Problem description:
Look for the string "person" in the listing below and copy every line in which it appears.

Input material:
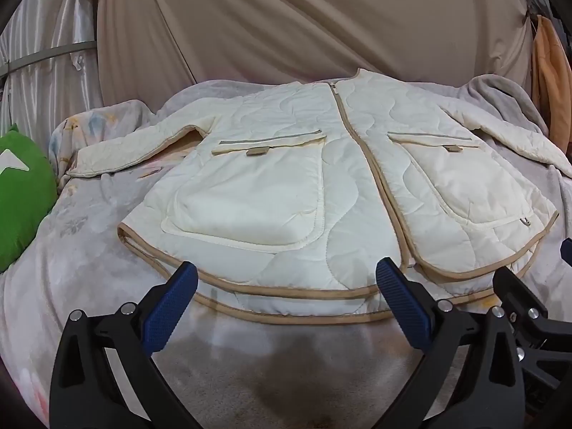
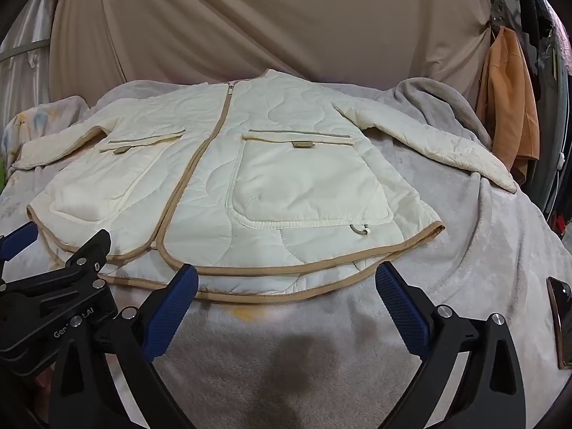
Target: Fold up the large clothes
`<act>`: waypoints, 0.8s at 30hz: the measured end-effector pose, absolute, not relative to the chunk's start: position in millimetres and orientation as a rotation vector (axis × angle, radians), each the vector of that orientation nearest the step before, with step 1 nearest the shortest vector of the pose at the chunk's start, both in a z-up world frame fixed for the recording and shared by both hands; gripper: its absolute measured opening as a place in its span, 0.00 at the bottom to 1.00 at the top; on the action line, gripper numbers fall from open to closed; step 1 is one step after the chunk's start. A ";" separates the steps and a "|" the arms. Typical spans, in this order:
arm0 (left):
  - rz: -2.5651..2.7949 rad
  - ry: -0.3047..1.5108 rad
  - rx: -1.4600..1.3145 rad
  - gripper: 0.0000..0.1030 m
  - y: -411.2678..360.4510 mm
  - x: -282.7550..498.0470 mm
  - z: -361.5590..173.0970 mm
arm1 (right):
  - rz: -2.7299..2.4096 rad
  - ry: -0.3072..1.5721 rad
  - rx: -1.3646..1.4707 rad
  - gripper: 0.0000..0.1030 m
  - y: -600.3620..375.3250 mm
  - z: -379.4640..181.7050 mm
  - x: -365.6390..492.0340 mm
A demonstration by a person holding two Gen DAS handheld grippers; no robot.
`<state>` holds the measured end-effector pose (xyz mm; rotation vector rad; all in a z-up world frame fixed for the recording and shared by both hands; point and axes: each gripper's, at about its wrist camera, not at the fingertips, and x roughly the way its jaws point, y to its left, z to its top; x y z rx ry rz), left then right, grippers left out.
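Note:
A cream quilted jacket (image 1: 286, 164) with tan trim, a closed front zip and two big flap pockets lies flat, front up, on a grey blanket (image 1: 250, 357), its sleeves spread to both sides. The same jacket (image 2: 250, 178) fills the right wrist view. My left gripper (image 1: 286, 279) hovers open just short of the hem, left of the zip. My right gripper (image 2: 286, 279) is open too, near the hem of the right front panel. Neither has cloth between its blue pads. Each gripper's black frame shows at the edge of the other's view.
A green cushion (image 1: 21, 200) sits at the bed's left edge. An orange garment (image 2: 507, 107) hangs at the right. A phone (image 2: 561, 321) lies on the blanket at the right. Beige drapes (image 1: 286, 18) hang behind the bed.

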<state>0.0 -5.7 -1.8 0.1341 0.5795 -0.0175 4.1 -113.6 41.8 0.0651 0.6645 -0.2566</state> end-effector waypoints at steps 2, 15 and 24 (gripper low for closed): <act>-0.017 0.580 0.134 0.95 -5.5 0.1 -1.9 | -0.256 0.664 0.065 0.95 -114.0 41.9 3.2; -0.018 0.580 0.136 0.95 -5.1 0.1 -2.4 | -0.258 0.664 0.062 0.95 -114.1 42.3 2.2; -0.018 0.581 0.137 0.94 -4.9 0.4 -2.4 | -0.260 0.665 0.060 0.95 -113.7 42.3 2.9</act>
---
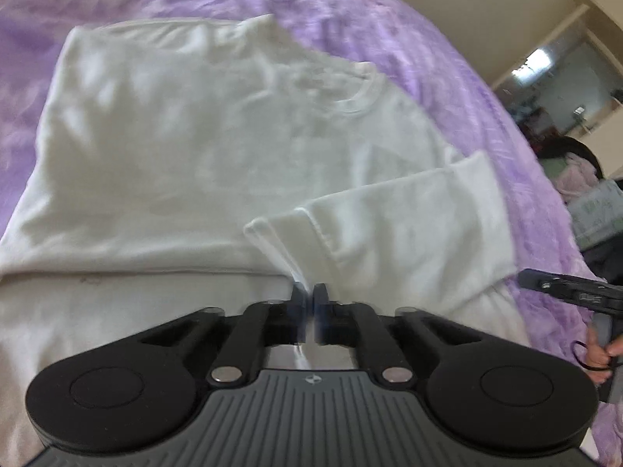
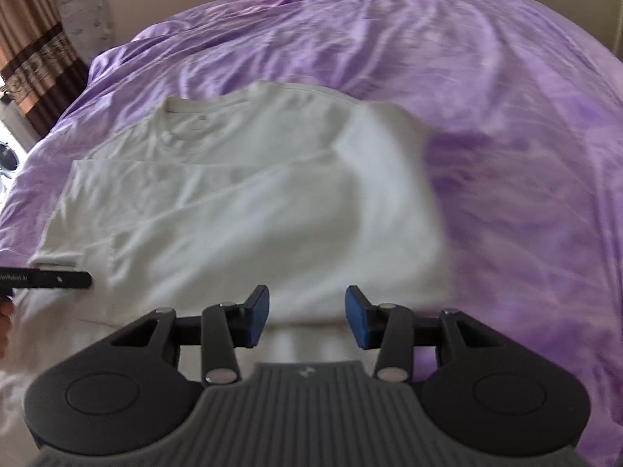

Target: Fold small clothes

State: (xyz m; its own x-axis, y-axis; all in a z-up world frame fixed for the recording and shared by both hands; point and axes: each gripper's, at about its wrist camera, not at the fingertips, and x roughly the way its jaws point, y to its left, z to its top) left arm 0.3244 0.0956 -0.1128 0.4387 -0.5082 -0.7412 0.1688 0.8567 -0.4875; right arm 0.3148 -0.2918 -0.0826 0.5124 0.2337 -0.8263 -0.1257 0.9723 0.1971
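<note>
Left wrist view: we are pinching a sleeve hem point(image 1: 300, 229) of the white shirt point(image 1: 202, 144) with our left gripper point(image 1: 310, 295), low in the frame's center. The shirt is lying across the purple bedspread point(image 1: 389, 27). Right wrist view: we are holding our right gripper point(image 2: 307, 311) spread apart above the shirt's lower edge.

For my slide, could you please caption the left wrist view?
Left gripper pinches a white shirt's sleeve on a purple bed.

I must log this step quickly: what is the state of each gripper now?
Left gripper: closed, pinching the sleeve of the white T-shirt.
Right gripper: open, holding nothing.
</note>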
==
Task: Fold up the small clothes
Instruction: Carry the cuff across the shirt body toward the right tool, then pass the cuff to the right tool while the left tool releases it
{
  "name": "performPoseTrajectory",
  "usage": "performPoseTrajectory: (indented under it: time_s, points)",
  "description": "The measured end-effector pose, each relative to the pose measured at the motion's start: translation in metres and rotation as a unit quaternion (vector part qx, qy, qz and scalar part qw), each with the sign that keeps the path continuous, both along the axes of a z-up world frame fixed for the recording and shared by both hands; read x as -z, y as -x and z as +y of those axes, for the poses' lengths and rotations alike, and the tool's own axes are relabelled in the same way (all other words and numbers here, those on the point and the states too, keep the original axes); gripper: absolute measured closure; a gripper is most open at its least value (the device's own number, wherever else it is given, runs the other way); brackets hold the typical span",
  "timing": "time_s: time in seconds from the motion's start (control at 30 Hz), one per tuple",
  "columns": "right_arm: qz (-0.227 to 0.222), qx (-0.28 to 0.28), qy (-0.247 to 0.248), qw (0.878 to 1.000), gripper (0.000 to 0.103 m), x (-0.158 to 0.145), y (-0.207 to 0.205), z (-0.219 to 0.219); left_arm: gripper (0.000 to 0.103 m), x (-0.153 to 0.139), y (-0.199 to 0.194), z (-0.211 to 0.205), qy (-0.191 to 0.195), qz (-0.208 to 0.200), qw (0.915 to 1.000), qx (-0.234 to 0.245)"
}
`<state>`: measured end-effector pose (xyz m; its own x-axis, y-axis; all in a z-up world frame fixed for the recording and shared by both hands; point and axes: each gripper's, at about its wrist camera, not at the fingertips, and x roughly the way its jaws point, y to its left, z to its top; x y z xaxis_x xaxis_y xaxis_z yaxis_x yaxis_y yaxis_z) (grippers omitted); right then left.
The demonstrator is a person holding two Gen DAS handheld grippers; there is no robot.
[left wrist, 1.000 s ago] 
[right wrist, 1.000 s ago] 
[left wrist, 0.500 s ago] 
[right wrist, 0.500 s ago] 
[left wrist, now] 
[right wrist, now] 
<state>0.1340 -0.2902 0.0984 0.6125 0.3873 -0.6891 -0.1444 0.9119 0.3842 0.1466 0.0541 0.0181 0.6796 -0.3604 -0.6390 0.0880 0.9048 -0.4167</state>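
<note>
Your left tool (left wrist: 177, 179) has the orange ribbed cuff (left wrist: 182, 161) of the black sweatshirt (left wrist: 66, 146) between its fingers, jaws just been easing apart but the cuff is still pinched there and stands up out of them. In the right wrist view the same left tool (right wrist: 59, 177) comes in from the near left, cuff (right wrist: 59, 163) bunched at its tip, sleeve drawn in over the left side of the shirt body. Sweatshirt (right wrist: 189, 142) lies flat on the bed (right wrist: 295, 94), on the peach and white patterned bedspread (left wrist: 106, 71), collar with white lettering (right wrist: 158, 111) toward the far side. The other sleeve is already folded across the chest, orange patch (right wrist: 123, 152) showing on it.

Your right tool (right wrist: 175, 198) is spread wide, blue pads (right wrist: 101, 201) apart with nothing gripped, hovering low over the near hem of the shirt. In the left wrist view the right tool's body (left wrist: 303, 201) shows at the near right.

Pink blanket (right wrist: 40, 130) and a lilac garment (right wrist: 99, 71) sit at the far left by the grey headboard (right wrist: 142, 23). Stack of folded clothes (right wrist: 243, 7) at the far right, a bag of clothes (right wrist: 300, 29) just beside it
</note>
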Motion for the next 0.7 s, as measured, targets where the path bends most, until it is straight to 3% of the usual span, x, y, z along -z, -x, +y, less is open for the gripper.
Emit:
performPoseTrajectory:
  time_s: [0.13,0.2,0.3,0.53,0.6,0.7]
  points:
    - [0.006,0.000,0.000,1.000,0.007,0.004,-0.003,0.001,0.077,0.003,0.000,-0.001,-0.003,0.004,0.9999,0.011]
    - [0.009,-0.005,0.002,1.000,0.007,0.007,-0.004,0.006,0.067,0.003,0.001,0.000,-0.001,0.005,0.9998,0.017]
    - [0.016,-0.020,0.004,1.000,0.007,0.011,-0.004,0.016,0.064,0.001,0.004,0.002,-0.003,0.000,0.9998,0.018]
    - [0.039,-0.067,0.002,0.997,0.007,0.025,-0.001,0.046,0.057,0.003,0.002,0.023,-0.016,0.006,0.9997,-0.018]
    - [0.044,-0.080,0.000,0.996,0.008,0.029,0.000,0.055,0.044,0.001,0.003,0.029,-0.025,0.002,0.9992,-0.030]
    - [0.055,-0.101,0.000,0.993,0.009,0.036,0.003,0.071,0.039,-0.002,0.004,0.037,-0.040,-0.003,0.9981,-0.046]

Output for this exercise:
A demonstration by a person holding two Gen DAS handheld grippers; no robot.
The demonstrator is a person holding two Gen DAS handheld grippers; there is no robot.

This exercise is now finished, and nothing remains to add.